▶ **What you have to do**: The pictures are to be left out, and all remaining data is to be transcribed exactly as it appears.

▶ **Source material**:
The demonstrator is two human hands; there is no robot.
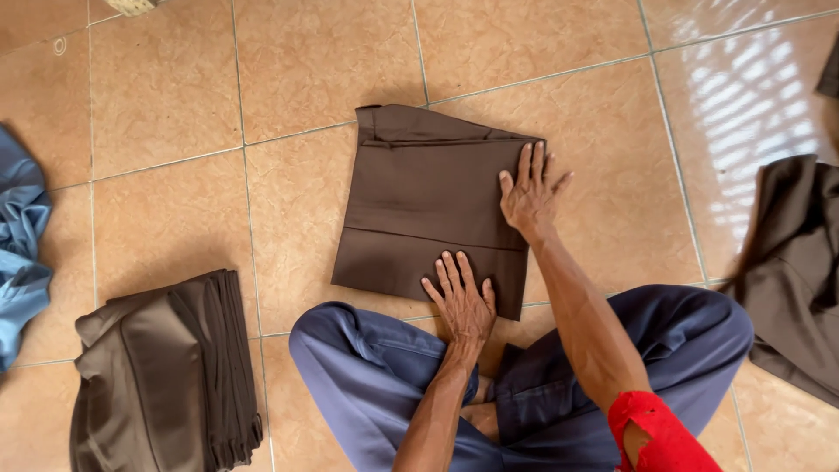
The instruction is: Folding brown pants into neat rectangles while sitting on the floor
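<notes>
A folded dark brown garment point(419, 201) lies flat on the tiled floor in front of my crossed legs. My left hand point(461, 297) rests palm down on its near edge, fingers spread. My right hand point(530, 194) presses flat on its right edge, fingers pointing away from me. Neither hand grips anything; both lie on the cloth.
A stack of folded brown garments point(166, 376) sits at the lower left. Blue cloth point(19, 253) lies at the far left edge. A loose brown garment point(800, 271) is spread at the right. My legs in blue trousers point(367, 376) fill the bottom centre.
</notes>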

▶ **Result for this task**:
The demonstrator is two human hands; there is no robot.
The instruction is: Folding brown pants into neat rectangles while sitting on the floor
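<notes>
A folded dark brown garment point(419, 201) lies flat on the tiled floor in front of my crossed legs. My left hand point(461, 297) rests palm down on its near edge, fingers spread. My right hand point(530, 194) presses flat on its right edge, fingers pointing away from me. Neither hand grips anything; both lie on the cloth.
A stack of folded brown garments point(166, 376) sits at the lower left. Blue cloth point(19, 253) lies at the far left edge. A loose brown garment point(800, 271) is spread at the right. My legs in blue trousers point(367, 376) fill the bottom centre.
</notes>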

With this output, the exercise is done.